→ **EXERCISE DIRECTIONS**: State how many lines below hold the word "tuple". Give that number and no other text.

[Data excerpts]
########################################
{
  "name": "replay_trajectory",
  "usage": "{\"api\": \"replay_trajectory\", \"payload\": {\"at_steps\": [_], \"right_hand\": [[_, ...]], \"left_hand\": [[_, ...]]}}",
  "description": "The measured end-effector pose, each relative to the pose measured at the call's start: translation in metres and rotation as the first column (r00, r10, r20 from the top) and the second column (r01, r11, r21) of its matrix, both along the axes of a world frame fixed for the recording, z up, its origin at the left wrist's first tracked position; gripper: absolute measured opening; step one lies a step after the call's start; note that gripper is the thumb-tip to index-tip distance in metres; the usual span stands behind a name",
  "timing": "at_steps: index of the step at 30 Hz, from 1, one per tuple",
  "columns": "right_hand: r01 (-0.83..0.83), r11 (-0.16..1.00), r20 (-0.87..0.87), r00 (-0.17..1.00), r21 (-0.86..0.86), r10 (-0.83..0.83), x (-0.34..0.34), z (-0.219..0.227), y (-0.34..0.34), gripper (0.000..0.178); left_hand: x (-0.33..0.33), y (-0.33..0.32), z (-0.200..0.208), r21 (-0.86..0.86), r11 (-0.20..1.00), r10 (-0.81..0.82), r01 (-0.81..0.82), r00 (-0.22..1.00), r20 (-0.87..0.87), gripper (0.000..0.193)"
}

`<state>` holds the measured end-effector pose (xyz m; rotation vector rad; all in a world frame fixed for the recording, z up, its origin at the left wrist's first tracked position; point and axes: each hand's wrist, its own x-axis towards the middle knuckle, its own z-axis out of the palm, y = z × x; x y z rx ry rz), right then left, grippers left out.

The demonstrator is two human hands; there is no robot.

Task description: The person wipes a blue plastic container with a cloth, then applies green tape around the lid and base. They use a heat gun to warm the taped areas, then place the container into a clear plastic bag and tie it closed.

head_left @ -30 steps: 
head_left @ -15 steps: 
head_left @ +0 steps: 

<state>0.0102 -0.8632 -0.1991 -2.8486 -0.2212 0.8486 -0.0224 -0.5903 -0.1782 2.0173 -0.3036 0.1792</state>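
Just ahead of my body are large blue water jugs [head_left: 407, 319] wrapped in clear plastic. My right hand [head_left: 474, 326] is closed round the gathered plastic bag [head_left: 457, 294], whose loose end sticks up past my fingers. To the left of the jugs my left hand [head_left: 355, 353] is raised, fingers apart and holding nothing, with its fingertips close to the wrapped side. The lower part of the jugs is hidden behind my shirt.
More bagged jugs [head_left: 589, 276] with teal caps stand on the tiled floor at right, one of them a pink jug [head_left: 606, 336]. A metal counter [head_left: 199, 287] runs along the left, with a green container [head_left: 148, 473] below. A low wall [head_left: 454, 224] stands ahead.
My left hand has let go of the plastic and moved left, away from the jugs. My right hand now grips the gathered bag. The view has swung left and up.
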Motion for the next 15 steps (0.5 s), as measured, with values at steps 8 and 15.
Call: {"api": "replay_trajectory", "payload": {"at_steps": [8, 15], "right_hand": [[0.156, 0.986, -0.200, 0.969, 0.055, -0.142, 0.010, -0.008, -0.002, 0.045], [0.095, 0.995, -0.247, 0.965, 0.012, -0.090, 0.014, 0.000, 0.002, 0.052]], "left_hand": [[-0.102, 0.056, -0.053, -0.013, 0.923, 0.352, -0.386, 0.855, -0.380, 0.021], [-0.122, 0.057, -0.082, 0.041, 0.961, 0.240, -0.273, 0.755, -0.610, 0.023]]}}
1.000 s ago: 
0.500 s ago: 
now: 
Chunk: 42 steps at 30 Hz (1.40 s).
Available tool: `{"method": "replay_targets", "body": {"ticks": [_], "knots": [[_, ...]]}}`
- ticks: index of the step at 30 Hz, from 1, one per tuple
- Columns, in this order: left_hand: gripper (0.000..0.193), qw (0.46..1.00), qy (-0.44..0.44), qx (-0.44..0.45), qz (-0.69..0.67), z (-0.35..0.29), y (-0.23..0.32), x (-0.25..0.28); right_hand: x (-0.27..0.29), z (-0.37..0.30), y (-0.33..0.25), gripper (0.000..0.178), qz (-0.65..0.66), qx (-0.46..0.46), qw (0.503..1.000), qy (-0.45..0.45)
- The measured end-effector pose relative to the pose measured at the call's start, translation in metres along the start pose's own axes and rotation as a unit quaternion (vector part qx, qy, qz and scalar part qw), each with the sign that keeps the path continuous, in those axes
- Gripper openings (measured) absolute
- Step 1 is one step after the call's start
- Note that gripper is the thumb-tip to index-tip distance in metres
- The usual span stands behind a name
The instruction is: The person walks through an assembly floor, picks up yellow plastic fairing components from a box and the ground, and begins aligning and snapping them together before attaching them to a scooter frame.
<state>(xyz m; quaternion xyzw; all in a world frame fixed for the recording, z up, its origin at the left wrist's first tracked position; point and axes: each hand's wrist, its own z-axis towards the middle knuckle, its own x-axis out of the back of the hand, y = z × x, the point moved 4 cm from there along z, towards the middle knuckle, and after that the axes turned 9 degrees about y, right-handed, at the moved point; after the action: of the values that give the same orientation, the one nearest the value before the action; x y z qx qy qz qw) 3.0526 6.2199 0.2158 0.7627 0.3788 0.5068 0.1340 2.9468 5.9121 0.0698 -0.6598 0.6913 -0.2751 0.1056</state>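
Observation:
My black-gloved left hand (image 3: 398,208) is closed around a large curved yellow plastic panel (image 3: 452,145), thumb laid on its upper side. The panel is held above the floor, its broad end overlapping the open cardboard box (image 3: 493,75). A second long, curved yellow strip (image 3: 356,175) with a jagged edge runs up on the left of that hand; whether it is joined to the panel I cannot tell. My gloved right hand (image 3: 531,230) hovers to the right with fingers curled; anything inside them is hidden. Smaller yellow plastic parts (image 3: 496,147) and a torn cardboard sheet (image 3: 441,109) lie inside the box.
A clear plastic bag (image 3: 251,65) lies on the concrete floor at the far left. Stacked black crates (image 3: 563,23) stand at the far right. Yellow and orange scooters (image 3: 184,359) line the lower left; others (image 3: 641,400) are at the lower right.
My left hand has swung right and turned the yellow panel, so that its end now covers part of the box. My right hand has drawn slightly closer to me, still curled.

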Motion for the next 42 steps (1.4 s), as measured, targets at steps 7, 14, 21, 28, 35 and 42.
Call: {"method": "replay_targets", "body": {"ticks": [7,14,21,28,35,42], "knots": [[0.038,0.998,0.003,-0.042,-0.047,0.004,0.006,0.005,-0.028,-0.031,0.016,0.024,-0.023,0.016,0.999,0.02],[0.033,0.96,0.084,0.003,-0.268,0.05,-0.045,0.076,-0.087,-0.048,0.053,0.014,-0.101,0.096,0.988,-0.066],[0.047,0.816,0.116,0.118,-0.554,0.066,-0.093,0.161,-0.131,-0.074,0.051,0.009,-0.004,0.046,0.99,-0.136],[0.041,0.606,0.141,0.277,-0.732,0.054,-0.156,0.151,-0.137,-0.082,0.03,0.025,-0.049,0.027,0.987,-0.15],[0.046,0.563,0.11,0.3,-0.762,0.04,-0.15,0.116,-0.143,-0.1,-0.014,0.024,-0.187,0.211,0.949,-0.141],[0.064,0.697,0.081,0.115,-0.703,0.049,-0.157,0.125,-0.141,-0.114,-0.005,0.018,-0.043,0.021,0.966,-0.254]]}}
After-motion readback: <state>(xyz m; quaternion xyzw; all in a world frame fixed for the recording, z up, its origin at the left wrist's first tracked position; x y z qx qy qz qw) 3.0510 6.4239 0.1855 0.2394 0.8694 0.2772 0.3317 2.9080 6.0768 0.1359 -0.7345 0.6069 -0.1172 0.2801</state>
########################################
→ **ANSWER SECTION**: 2